2 Alleles are located on chromosomes, which are the structures that hold our genes. Specifically, alleles influence the way our body’s cells work, determining traits and characteristics like skin pigmentation, hair and eye color, height, blood type, and much more.
What do alleles control?
An allele is a viable DNA (deoxyribonucleic acid) coding that occupies a given locus (position) on a chromosome. … An example is the gene for blossom color in many species of flower — a single gene controls the color of the petals, but there may be several different versions (or alleles) of the gene.
What do alleles influence?
Alleles contribute to the organism’s phenotype, which is the outward appearance of the organism. Some alleles are dominant or recessive. When an organism is heterozygous at a specific locus and carries one dominant and one recessive allele, the organism will express the dominant phenotype.
Do genes control characteristics?
Genes carry the information that determines your traits (say: trates), which are features or characteristics that are passed on to you — or inherited — from your parents. Each cell in the human body contains about 25,000 to 35,000 genes.
What pairs of alleles determine?
The pair of alleles present on an individual’s chromosomes dictates what eye color will be expressed.

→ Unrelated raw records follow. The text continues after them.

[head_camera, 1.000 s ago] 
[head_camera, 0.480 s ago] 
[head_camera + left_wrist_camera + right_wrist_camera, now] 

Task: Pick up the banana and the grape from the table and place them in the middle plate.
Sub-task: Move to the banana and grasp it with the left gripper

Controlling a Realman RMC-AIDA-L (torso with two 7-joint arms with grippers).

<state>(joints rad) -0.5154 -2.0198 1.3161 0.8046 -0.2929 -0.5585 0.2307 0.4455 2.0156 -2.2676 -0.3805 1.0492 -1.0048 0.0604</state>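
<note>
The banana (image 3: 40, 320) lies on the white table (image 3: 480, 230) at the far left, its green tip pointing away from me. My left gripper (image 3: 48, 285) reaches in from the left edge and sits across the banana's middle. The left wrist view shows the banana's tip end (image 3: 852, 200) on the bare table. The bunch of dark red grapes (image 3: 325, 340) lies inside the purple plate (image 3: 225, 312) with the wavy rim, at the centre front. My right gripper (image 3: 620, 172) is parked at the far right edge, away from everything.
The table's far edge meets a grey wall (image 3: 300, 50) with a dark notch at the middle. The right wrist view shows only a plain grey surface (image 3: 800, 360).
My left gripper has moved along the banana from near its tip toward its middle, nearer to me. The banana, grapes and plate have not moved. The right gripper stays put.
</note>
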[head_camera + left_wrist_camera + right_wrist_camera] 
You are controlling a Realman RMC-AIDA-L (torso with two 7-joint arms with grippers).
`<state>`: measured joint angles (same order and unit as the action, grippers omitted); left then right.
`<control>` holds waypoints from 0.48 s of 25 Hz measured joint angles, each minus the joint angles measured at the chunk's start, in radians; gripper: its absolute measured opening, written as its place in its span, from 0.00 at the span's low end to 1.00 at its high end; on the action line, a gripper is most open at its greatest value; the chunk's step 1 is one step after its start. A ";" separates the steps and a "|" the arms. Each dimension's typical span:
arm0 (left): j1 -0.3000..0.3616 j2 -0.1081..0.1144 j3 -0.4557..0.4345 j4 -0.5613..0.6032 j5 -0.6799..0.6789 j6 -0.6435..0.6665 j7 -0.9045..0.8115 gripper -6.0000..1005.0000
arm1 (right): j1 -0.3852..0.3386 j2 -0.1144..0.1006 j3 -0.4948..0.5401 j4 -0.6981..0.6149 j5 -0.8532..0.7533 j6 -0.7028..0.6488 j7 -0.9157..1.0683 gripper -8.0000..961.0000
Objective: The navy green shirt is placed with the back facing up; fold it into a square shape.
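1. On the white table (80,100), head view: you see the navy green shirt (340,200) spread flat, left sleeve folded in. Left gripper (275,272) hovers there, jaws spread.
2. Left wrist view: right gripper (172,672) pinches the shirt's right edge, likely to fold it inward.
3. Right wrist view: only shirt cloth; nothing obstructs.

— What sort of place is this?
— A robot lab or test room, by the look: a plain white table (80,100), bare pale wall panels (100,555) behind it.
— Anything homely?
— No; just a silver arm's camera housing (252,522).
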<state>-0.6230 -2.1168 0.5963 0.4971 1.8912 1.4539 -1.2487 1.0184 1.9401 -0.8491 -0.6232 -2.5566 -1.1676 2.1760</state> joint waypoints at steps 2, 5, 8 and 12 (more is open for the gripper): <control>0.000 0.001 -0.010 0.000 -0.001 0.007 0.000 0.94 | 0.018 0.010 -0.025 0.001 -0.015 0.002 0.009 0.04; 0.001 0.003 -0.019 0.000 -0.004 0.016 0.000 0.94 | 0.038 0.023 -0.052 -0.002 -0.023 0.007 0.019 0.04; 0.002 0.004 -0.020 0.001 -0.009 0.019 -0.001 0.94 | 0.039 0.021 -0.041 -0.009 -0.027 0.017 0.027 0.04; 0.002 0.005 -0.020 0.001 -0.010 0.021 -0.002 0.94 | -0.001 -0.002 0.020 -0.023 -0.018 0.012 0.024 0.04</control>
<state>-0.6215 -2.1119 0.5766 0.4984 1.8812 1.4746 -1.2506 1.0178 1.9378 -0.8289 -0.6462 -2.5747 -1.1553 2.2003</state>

How many alleles are in a trait?
Most traits are determined by more than two alleles. Multiple forms of the allele may exist, though only two will attach to the designated gene site during meiosis. Also, some traits are controlled by two or more gene sites. Both possibilities multiply the number of alleles involved.
How do alleles work?
An allele is one of two or more versions of a gene. An individual inherits two alleles for each gene, one from each parent. If the two alleles are the same, the individual is homozygous for that gene. If the alleles are different, the individual is heterozygous.